The DOD could be a better customer, for instance, by doing a better job at writing requirements for the things it needs, Grady said.
"We have to have a good understanding," he said. "We have to communicate that to ... industry. And I think the services are working really hard to do that."
Another way to speed up acquisition, he said, is to look at how some of the steps in the acquisition process might be done at the same time, in parallel, rather than one after the other, in a serial fashion.
"A lot of things that we have done in the past has been in-serial," he said. "We do this, then we do this, and then we come to the end — we have achieved the end state that we're shooting for."
An example of that, he said, is in how systems in the acquisition process are tested. But such testing could be done in parallel with acquisition.
"We can do and embed the testing apparatus in the acquisition process as we work our way along, such that when we're ready at the very end, all we have to do is that final test, as opposed to then starting the whole testing process," he said.
That kind of process change, he said, was used with the recently-unveiled B-21 Raider aircraft. "It worked really well there," he said.
The DOD's Adaptive Acquisition Framework, Grady said, and the Rapid Defense Experimentation Reserve, which is an initiative to encourage prototyping and experimentation in pursuit of solutions to joint problems, are also techniques that can speed up acquisition and get capabilities more quickly to warfighters.

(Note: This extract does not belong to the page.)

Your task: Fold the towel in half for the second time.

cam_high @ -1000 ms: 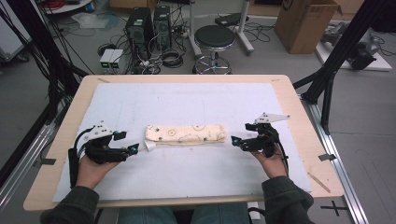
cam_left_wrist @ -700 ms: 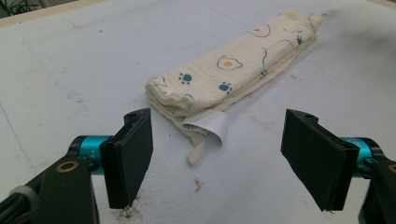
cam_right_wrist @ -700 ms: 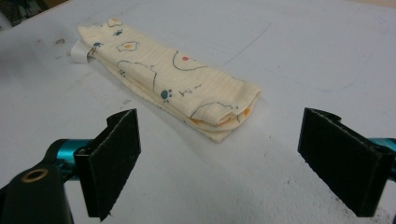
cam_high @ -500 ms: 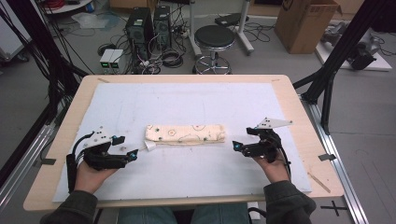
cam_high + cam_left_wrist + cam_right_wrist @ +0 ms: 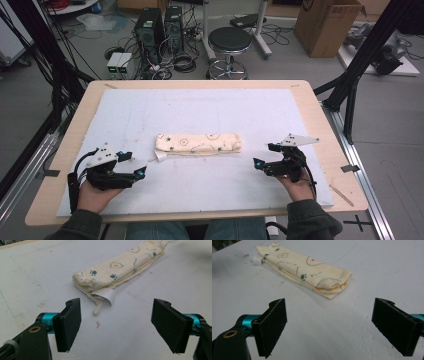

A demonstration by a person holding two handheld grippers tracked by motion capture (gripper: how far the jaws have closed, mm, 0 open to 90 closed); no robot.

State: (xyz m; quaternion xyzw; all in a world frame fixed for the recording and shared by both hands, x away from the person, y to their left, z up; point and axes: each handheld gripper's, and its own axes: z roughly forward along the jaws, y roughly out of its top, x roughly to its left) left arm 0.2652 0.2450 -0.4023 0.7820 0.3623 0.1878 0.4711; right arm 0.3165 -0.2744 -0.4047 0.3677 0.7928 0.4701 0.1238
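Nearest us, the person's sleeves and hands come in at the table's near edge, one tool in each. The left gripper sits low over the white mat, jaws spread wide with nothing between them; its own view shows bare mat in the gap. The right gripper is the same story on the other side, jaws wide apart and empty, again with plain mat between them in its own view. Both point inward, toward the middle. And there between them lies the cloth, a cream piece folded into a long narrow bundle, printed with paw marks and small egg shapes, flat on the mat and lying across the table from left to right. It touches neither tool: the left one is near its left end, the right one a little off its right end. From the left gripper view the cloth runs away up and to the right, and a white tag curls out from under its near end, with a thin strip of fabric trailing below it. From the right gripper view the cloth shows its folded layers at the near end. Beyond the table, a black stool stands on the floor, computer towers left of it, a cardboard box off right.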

The defense industrial base in the United States, which is the community of commercial companies that manufacture equipment, supplies and weapons for the department, is now more fragile than it has been in recent years. Grady said he sees three problems contributing to that. The first is that the base has gotten smaller.

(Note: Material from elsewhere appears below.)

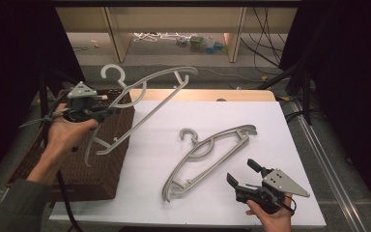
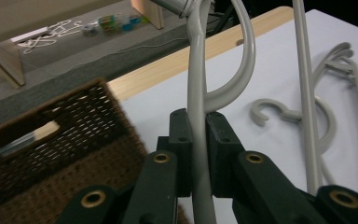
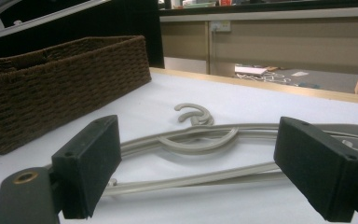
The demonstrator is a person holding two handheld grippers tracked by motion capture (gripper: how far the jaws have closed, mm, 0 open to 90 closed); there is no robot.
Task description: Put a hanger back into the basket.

"There's this contraction of the industrial base that happened perhaps during the peace dividend years," he said.
At one time, Grady said, the U.S. may have had as many as 25 shipyards to build vessels for the U.S. Navy, for instance. Now that number, he said, might be as low as six.
Also, Grady said, is the complexity of the kinds of systems the U.S. military wants. During World War II, he said, U.S. shipyards were able to manufacture the relatively simple "Liberty" ship in days. That kind of speed isn't possible with today's modern ships, aircraft and ground combat systems.

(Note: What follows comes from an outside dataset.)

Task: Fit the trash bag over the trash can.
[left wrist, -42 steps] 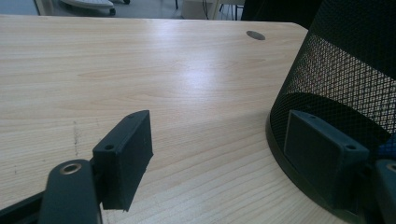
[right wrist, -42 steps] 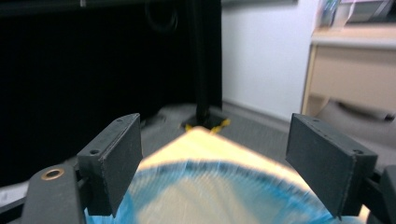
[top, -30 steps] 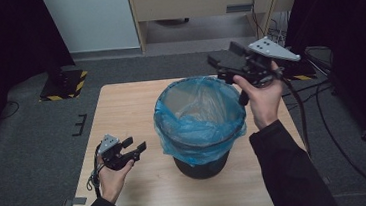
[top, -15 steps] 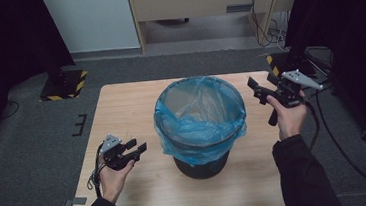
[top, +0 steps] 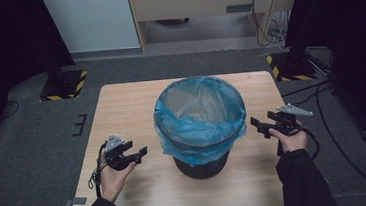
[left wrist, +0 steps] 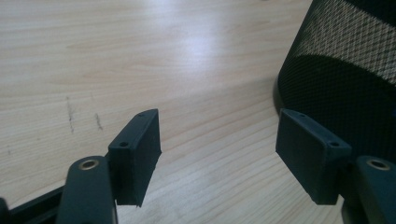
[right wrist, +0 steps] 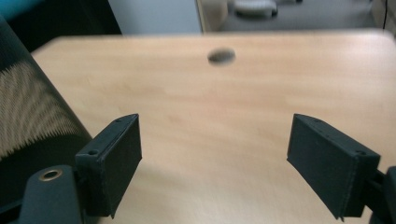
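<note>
High view, and dead centre of the frame stands the black mesh bin (top: 201, 156), its blue liner bag (top: 200, 116) folded over the rim and draped down the outside, covering most of the wall. What lies at the bottom of the bag can't be made out. Left tool (top: 134, 154) sits lower left of the bin, near it but apart, low over the counter (top: 126, 103); its jaws have just been opening and now stand spread, nothing between them. Right tool (top: 260, 125) is at the bin's right, just beside the hanging liner, jaws spread and bare as well, its grey plate on top. Both sleeves are cut off at the bottom edge.

Left gripper view: the left tool (left wrist: 217, 154) shows two wide-apart pads over bare wood, the mesh wall (left wrist: 345, 79) filling the upper right and running out of frame. Right gripper view is blurred; the right tool (right wrist: 215, 163) frames open wood, a dark round hole (right wrist: 221, 55) in the counter ahead, mesh at the far left.

Room to move: broad bare wood on either side of the bin, a narrower strip in front. No writing or brand readable anywhere.
</note>
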The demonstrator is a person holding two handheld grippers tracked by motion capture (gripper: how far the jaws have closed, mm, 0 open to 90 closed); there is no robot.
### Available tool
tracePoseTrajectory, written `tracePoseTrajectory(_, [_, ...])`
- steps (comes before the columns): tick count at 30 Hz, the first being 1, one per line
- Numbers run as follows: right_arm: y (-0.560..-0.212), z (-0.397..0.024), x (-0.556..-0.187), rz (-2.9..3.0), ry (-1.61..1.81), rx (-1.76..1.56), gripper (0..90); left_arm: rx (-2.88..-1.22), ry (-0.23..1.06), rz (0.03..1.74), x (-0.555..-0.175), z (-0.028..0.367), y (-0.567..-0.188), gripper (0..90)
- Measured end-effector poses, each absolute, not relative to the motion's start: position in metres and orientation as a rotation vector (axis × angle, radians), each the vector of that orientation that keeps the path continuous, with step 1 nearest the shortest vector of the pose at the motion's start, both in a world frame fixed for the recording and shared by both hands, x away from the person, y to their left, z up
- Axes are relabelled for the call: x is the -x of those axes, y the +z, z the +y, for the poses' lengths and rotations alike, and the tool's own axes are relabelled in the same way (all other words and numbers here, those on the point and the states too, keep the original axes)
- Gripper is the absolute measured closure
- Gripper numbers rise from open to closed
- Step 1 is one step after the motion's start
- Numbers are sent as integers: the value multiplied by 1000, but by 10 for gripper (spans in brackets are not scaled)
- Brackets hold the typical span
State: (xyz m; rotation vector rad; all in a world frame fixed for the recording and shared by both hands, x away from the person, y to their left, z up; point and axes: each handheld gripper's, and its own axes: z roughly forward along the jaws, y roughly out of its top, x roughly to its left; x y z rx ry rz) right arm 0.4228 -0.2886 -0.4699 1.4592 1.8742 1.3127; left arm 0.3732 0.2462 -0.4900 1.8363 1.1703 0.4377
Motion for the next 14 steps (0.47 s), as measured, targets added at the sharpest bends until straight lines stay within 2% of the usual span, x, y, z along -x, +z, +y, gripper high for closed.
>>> tracePoseTrajectory(14, [-513,-315,-413,2057,1005,-1509,153,-1976,432,1308,-387,256,-512,183])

"So, to maintain an industrial base that has the right number of artisans to create these complex systems at speed is going to be a challenge," he said.
Thirdly, he said, is the concept of "just-in-time" inventory management, used extensively in the private sector to keep costs down and increase efficiency. Under that concept, raw materials are not kept on hand as part of a company's regular inventory but are purchased and brought on board only as they are needed to meet manufacturing requirements.
"If I'm in industry in the '90s, early 2000s, that made a lot of sense," Grady said. "There's a good profit margin that can be there. That's a Phase 0, peacetime mode. It's not necessarily, I think, as we're seeing now, going to pay off in a Phase 3 — or the fight that we see now."
As part of joint warfighting doctrine, "Phase 0" is known as the "shaping" phase — which happens during peacetime; while "Phase 3" involves active combat, such as what is happening now in Ukraine.
"I think the question will be how do we incentivize an industrial base that will allow us to find the right answer," he said. "It's going to be a hybrid, I think, in terms of how much [we need] to stockpile and what do we need from a hot production or a warm production line."
The ideal industrial base to support the U.S. military, Grady said, has ample competition, allows private capital to flow freely back and forth and features robust, diversified and trusted supply chains. An ideal industrial base might also be larger than just the U.S., he said — it might include allies and partners as well.
"And in the end, it has to be one that can surge," he said. "The question then is, how do we incentivize to do that?"
Grady said that kind of work is being done now by Deputy Defense Secretary Kathleen H. Hicks and William LaPlante, the under secretary of defense for acquisition and sustainment.
"The Defense Production Act, the Article III authorities are now in place — some of the waivers that we need," Grady said. "That's a good step in the right direction."